## [PROBLEM REQUIREMENTS]
For the material below, output exactly the span from the line with "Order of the" to the line with "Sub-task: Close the", including both, and nothing besides.

*** Opening of SOURCE DATA ***

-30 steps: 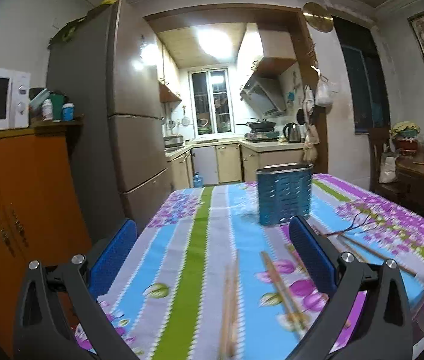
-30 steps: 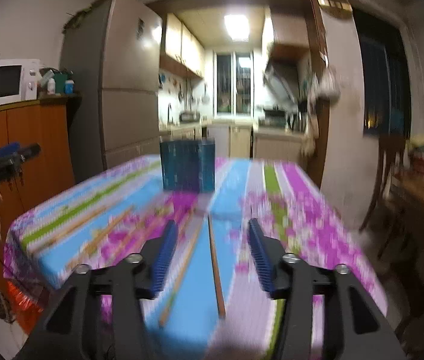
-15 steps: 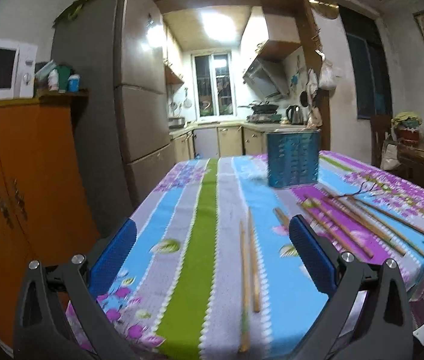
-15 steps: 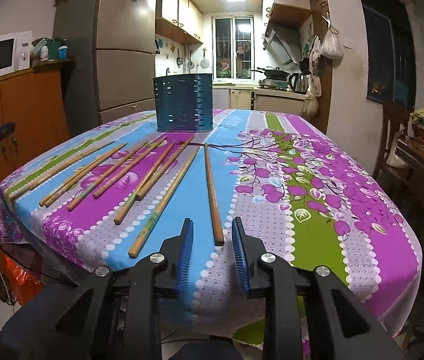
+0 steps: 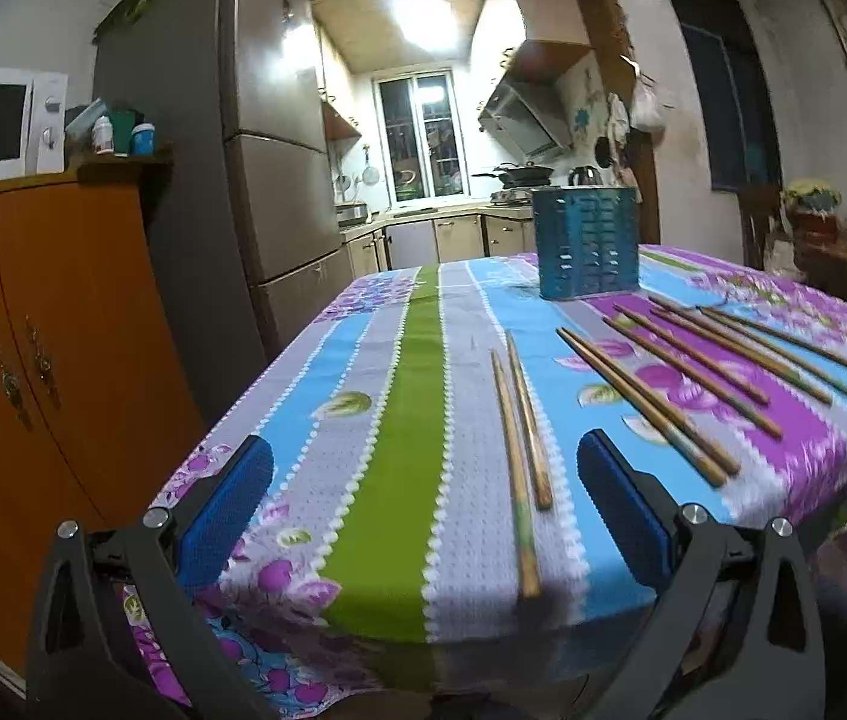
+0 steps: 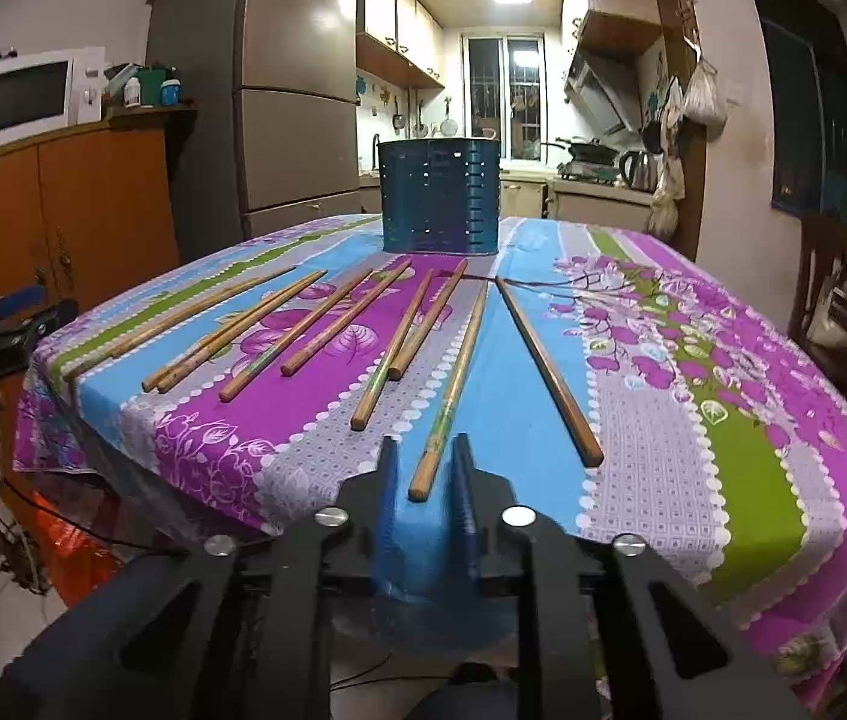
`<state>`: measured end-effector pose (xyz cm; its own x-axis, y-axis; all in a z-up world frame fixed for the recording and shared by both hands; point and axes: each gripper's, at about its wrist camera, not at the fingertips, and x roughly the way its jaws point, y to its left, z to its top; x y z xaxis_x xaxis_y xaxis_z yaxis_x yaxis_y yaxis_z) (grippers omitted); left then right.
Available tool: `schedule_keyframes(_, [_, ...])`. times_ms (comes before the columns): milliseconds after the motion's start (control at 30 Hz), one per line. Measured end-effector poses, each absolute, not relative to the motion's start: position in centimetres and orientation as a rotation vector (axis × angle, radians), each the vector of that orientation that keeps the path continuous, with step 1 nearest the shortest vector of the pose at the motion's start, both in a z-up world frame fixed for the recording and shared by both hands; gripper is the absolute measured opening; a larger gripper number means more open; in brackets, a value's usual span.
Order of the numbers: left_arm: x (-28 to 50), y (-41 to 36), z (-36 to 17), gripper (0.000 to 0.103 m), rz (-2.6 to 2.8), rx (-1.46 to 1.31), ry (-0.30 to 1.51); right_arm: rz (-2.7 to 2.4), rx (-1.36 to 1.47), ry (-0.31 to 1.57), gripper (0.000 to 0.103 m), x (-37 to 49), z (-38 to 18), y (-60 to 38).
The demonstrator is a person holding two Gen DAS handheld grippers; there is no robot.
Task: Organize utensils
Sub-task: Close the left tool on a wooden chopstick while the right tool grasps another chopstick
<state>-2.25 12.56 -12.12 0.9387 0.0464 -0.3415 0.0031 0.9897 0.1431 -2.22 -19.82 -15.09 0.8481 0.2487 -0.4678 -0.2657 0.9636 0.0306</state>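
We hold the left gripper (image 5: 423,504) spread wide at the table (image 5: 375,480) edge w/ two chopsticks (image 5: 522,420) between its fingers; right gripper (image 6: 423,480) narrowed around one chopstick (image 6: 450,390) end — not clamped. Blue holder (image 6: 438,204) stands behind.

Matt wooden chopsticks (image 6: 450,384) lie on a woven, waffle-textured floral cloth (image 5: 375,468) over the surface, with a glossy perforated blue metal holder (image 6: 438,198) at twelve o'clock and ribbed blue pads (image 5: 225,516) on matt black hand-held grippers.
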Motion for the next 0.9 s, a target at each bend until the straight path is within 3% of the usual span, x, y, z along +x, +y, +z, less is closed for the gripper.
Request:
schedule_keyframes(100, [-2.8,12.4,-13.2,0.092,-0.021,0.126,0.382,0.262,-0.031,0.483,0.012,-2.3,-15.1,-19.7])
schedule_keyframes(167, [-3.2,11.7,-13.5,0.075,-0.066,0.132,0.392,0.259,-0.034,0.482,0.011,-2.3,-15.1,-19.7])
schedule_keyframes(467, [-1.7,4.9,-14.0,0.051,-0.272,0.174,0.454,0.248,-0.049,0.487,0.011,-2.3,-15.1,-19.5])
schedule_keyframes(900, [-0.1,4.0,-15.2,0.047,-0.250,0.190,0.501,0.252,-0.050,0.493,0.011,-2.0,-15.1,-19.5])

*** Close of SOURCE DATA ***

## [ANSWER SPACE]
Order of the numbers: left_arm: x (-28 to 50), y (-41 to 36), z (-36 to 17), gripper (0.000 to 0.103 m), rz (-2.6 to 2.8), rx (-1.46 to 1.31), ry (-0.30 to 1.51); right_arm: rz (-2.7 to 2.4), rx (-1.36 to 1.47), ry (-0.31 to 1.57), gripper (0.000 to 0.103 m), x (-37 to 49), z (-38 to 18), y (-60 to 38).
The demonstrator is a person holding two Gen DAS handheld grippers; there is no robot.
Task: Organize utensils
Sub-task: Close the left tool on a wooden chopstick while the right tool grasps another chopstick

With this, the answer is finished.